**EXERCISE:** Copy whichever lines of the data hold the word "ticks".

Data records
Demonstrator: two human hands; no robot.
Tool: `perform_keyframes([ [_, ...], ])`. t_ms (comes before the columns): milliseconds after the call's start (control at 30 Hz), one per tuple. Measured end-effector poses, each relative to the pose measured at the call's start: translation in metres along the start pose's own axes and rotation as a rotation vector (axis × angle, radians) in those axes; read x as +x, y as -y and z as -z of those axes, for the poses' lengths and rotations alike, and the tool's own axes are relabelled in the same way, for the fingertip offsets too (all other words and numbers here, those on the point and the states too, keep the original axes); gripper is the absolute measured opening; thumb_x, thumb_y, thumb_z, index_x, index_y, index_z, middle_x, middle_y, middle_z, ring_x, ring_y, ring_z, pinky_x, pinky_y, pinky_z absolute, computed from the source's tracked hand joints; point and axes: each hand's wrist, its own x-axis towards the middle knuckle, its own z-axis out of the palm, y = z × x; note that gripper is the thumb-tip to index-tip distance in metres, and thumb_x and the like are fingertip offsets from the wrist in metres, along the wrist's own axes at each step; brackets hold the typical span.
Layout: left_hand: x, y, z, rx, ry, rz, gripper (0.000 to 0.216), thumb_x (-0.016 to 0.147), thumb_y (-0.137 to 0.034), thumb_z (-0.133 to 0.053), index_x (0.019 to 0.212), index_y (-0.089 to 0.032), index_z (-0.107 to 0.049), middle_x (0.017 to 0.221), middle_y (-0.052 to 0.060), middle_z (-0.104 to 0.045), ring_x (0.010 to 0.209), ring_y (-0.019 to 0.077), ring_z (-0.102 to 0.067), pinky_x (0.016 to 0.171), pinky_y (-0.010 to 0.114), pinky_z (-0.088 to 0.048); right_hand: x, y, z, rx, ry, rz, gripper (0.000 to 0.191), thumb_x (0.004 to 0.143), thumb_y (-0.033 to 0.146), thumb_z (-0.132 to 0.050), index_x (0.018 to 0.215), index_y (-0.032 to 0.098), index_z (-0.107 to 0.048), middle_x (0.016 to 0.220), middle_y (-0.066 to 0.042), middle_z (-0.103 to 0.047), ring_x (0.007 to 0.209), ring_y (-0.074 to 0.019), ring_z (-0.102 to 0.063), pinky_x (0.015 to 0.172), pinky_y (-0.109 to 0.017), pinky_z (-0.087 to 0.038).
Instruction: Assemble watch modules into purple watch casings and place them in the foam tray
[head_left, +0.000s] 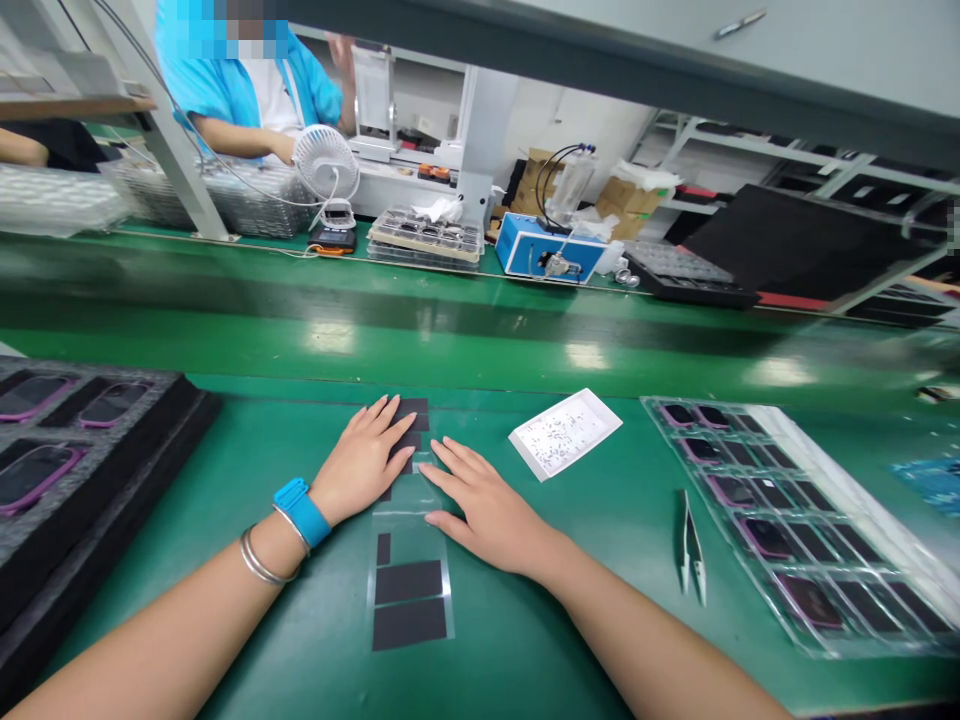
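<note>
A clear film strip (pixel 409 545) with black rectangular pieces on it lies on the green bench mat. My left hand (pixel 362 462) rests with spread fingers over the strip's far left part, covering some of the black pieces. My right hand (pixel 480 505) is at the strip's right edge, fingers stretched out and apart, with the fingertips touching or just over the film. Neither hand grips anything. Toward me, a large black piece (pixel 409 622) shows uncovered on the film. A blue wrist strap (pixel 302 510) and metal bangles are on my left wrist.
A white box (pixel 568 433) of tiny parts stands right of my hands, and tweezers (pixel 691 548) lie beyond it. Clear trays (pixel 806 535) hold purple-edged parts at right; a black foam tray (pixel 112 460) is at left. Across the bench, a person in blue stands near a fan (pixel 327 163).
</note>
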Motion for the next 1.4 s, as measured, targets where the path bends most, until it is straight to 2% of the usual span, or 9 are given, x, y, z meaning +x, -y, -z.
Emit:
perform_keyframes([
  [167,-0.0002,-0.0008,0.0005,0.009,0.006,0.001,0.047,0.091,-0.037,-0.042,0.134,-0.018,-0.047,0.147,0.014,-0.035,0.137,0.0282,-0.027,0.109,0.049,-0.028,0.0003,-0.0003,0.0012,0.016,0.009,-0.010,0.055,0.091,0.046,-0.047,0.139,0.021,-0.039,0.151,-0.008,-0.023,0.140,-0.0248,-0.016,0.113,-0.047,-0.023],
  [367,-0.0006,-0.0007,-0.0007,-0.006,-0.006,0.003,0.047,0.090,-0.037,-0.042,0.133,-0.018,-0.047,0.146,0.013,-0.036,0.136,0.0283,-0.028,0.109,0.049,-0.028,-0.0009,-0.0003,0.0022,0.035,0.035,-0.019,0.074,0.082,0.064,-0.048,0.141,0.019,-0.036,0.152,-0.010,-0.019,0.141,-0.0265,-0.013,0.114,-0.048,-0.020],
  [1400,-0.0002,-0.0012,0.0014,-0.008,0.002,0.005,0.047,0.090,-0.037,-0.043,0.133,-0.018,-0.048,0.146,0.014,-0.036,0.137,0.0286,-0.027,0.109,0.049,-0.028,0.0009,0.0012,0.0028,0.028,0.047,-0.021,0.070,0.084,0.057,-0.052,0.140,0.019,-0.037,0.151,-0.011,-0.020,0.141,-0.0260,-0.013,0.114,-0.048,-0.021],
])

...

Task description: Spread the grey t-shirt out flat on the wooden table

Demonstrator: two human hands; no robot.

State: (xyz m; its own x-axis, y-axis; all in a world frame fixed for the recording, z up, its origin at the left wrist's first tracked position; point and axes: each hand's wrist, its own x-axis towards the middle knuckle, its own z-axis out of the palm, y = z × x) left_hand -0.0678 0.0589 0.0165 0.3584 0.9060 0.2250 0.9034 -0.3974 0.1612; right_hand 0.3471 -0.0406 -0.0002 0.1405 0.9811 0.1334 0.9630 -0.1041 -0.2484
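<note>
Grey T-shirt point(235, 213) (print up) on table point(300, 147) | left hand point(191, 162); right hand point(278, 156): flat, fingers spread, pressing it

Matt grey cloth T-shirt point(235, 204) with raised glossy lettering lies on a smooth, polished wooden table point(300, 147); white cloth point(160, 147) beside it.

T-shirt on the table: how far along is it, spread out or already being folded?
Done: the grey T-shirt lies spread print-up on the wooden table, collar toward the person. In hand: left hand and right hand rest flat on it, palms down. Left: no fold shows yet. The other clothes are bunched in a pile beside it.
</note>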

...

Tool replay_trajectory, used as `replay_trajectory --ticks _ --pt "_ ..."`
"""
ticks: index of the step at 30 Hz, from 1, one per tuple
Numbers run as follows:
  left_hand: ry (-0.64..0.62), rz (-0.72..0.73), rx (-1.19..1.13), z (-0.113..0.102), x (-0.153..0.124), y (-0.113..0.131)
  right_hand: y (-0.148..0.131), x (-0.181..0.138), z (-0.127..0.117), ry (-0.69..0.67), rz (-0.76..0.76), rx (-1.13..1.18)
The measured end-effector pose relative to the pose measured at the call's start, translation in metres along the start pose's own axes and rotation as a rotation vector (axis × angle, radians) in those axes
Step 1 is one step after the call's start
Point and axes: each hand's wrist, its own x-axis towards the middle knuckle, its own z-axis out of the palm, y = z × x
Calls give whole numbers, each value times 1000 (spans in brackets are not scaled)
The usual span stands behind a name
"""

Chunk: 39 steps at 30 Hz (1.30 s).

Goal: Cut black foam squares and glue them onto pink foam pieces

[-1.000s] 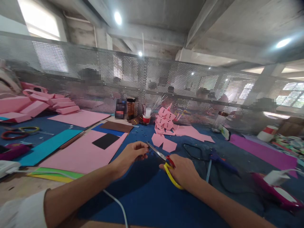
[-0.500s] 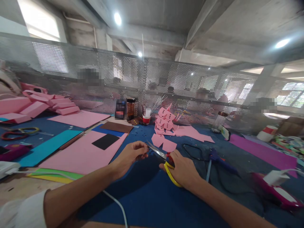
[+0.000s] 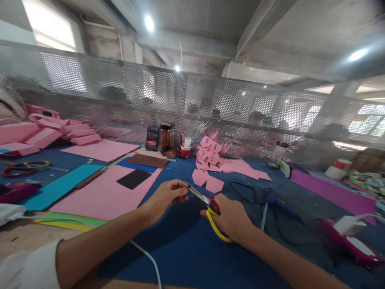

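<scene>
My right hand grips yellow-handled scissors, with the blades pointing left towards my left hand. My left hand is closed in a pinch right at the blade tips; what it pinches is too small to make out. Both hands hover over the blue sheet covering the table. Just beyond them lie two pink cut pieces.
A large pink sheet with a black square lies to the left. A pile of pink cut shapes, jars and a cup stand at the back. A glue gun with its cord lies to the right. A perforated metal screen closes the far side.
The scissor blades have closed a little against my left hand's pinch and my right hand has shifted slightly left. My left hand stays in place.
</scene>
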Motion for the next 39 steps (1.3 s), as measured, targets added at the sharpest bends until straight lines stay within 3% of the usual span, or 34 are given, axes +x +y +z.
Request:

**WORKED SOLUTION:**
Tool replay_trajectory, used as `replay_trajectory --ticks _ --pt "_ ..."`
ticks: index of the step at 30 Hz, from 1, one per tuple

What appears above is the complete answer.